## [Problem description]
Every line from the one containing "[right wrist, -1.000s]" to the one containing "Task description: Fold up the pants" in the records below, both included, must be set down exactly, and no other line.

[Entries supplied — start]

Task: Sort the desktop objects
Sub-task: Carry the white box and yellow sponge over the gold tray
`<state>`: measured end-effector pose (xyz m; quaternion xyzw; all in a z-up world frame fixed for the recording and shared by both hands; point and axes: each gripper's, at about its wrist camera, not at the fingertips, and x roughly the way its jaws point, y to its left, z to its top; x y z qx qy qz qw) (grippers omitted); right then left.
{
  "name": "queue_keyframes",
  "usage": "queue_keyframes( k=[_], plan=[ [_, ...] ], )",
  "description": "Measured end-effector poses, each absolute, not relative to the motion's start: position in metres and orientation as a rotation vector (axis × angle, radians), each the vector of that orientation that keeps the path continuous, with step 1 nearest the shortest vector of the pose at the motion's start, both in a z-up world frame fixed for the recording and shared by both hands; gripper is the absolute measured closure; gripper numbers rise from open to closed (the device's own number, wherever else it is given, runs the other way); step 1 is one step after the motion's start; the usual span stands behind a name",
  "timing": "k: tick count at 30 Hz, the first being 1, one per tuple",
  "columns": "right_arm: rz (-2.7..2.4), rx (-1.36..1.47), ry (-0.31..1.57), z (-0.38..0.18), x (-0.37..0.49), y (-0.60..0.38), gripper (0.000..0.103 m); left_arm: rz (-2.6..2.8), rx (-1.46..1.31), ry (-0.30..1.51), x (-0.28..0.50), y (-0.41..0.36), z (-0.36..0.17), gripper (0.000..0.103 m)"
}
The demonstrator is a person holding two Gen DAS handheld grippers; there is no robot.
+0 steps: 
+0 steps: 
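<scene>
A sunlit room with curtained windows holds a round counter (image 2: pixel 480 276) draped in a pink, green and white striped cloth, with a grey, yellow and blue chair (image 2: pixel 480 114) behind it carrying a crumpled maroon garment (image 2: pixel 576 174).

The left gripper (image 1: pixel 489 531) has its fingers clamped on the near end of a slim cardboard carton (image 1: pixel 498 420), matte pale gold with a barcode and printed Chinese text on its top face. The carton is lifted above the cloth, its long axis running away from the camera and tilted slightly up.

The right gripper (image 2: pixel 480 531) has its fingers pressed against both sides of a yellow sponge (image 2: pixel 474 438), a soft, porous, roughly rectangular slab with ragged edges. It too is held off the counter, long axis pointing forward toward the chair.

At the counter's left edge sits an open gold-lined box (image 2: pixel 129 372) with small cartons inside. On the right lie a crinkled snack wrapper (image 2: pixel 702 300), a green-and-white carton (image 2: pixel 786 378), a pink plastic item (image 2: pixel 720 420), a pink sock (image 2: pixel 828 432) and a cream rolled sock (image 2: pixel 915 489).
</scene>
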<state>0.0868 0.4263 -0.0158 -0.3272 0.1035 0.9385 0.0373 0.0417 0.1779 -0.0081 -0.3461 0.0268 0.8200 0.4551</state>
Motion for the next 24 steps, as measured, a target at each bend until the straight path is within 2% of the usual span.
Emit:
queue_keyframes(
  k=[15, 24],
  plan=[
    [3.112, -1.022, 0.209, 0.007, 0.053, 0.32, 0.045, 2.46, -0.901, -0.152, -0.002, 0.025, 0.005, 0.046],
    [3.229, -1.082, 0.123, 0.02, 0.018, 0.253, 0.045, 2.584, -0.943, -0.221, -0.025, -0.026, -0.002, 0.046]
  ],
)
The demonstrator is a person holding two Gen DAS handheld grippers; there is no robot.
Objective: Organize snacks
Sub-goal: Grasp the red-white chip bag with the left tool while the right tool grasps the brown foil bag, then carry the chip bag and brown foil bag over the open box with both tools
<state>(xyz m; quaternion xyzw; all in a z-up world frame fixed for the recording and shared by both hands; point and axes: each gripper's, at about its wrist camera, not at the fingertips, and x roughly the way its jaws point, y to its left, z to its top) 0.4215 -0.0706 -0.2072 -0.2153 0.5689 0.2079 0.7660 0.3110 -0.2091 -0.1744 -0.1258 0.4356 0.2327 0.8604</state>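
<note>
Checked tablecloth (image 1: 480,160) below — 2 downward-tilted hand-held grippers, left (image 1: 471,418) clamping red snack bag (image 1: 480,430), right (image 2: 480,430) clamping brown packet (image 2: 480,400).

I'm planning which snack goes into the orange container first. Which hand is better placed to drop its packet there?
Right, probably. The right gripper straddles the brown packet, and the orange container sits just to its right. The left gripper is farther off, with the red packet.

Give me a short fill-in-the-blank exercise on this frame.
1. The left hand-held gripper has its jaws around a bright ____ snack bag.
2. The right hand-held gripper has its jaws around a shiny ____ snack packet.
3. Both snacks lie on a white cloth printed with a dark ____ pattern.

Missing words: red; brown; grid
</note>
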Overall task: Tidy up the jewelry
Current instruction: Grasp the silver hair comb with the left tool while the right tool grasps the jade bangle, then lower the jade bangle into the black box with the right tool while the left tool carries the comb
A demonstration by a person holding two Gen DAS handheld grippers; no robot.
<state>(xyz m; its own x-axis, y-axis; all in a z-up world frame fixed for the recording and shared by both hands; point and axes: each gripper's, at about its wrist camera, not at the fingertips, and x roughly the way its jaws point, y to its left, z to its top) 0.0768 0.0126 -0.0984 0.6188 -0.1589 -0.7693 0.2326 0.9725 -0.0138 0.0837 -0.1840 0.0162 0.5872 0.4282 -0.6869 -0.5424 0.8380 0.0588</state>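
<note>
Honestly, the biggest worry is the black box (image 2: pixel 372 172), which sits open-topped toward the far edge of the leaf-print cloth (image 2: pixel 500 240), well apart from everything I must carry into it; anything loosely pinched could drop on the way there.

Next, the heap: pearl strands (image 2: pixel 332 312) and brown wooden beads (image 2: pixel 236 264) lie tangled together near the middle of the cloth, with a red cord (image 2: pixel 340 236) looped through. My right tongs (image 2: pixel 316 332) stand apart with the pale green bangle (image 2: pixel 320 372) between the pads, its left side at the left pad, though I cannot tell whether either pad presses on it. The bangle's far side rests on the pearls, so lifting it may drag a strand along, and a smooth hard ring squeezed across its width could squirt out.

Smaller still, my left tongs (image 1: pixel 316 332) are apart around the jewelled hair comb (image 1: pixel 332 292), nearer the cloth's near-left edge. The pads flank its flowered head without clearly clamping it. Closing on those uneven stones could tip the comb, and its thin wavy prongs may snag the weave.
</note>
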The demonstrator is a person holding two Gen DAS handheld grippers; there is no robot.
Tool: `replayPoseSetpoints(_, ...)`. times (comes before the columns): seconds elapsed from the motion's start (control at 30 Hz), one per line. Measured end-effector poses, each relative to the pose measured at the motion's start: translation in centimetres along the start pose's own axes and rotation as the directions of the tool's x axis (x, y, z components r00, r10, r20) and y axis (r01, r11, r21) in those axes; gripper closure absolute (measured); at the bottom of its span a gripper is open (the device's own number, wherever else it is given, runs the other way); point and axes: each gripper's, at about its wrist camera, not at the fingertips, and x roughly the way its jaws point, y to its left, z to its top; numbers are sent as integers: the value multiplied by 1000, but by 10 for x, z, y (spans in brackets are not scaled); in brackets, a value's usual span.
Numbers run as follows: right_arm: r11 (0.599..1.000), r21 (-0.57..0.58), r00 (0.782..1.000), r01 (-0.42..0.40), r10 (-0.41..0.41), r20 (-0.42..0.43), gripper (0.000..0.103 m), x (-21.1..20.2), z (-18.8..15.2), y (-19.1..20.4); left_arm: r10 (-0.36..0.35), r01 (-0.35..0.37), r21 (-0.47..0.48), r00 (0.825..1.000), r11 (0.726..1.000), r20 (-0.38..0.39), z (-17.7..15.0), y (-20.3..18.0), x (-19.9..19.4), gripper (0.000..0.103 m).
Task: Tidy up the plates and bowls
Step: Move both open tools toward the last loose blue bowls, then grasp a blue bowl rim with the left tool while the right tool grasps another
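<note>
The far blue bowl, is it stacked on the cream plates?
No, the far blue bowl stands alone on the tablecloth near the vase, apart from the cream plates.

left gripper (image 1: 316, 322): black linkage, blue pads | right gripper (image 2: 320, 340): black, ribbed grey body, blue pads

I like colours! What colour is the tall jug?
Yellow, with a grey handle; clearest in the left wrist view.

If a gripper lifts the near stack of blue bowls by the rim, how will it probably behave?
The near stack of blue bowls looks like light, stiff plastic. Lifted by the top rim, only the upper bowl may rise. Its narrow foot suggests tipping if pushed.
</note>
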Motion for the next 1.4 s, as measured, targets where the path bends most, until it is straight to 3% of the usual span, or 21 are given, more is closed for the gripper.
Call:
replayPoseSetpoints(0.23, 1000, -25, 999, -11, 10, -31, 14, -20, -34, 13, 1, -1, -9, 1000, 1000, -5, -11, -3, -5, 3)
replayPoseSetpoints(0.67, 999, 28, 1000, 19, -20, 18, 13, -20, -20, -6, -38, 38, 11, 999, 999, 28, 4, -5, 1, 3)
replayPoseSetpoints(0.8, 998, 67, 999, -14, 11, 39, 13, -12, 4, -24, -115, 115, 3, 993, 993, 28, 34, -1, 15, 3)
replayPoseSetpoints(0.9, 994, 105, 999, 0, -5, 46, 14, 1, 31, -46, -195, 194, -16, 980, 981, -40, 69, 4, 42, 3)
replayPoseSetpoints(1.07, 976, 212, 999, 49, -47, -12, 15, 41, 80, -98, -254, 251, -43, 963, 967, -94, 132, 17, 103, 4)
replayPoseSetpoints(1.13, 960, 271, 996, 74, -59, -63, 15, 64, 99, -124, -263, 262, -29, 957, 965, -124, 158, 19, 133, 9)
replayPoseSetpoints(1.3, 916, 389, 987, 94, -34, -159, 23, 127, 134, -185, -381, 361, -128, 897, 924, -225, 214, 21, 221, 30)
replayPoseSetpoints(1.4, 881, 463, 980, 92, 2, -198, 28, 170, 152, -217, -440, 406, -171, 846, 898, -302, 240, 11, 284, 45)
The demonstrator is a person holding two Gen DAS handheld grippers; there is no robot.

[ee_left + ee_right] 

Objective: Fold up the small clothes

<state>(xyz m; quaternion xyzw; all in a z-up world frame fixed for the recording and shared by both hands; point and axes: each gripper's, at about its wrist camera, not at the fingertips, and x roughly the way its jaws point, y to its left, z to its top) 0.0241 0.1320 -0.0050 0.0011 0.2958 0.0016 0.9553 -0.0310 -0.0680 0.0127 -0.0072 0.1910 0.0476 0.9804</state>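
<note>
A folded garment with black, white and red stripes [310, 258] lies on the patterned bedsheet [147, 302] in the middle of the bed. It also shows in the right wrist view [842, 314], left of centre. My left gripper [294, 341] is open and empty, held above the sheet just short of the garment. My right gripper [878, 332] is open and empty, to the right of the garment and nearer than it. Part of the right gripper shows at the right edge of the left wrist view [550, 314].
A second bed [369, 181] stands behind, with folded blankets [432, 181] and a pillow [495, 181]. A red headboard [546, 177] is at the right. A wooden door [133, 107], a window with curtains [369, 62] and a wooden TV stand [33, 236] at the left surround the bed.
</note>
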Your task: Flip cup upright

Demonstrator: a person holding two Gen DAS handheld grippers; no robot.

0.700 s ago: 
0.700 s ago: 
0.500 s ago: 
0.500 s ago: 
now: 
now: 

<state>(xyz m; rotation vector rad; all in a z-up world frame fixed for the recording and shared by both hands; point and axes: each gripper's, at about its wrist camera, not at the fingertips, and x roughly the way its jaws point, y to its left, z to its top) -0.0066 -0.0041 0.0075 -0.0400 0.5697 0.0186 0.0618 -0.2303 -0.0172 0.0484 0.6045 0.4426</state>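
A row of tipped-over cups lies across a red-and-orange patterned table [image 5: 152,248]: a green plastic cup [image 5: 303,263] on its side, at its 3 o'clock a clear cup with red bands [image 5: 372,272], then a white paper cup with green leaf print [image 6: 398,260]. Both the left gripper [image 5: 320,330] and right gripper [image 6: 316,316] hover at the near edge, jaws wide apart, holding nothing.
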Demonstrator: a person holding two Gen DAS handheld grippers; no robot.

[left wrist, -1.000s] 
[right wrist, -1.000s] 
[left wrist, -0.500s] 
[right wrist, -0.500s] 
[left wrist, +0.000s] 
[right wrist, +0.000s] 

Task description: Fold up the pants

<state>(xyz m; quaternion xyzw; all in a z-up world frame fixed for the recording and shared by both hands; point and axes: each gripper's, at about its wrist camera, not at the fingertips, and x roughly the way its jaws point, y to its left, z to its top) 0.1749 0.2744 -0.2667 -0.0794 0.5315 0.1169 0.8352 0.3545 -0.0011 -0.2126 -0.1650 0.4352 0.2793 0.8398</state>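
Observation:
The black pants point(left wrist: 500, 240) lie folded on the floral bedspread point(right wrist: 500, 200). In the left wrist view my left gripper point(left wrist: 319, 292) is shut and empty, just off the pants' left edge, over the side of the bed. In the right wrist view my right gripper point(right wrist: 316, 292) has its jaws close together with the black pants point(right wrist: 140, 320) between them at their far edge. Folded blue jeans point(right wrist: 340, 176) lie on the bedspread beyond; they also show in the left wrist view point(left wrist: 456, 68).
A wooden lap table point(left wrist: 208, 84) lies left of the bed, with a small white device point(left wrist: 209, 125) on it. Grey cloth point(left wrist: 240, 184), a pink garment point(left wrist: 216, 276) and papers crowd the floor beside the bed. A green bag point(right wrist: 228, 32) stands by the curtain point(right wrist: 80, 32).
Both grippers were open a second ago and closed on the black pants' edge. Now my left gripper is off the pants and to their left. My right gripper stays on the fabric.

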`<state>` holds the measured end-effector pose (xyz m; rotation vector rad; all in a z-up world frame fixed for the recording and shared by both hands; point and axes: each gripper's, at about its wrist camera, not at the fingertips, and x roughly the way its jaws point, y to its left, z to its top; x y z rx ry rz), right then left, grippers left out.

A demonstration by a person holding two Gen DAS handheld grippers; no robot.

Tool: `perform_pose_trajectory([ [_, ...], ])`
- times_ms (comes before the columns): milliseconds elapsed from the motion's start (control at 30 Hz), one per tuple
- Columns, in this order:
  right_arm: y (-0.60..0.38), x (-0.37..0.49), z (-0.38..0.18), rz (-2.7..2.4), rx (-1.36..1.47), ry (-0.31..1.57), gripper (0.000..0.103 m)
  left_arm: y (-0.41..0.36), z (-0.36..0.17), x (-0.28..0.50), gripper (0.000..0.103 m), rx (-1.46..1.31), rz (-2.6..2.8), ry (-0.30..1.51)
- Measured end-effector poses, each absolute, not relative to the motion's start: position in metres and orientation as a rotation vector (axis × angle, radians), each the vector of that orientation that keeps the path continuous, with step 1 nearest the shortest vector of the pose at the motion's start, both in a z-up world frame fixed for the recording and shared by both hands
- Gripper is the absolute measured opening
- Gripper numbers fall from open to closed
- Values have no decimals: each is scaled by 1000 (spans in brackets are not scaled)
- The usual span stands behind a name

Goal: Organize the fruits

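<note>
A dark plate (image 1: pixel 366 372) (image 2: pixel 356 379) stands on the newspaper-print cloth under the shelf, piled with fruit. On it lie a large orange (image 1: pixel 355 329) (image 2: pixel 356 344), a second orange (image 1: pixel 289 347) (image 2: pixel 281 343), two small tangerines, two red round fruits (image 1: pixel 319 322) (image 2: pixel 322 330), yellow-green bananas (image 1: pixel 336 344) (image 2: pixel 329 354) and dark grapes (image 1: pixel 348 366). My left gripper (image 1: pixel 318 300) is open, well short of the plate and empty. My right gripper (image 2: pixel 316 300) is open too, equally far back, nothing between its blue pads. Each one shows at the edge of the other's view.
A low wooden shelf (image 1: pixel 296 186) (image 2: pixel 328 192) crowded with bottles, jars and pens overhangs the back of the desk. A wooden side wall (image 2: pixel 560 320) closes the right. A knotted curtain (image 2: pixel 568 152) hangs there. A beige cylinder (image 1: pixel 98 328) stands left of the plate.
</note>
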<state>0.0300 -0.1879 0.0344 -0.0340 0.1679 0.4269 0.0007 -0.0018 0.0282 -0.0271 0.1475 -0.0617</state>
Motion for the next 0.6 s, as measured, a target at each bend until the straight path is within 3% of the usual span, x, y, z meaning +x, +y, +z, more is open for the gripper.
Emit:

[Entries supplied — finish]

## [Task answer]
[right wrist, -1.000s] 
[left wrist, -0.500s] 
[right wrist, -0.500s] 
[left wrist, +0.000s] 
[right wrist, +0.000s] 

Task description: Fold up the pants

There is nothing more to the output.